Saved data entries:

********************

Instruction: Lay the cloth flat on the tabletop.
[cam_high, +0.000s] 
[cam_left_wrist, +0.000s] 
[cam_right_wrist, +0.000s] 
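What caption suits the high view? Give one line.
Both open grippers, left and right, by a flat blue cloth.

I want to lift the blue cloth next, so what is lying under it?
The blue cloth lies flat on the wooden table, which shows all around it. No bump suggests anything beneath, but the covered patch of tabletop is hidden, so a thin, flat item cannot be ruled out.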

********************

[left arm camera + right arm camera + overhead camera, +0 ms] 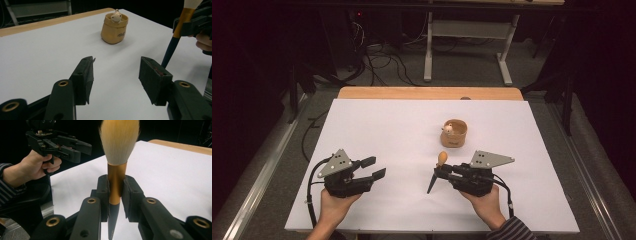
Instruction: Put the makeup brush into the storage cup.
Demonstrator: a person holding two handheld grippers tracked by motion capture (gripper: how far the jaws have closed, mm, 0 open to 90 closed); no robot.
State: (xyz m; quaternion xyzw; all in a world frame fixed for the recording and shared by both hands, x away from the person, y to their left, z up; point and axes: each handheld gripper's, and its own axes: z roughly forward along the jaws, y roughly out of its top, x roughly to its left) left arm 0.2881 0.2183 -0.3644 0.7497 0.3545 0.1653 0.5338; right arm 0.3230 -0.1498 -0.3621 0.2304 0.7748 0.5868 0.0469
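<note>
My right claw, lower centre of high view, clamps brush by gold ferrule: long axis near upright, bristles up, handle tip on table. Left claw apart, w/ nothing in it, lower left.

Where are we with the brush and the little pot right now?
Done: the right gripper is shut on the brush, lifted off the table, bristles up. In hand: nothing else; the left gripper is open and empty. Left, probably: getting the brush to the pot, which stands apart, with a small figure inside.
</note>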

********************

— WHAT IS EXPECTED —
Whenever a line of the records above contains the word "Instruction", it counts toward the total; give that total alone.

— YOUR SOLUTION —
2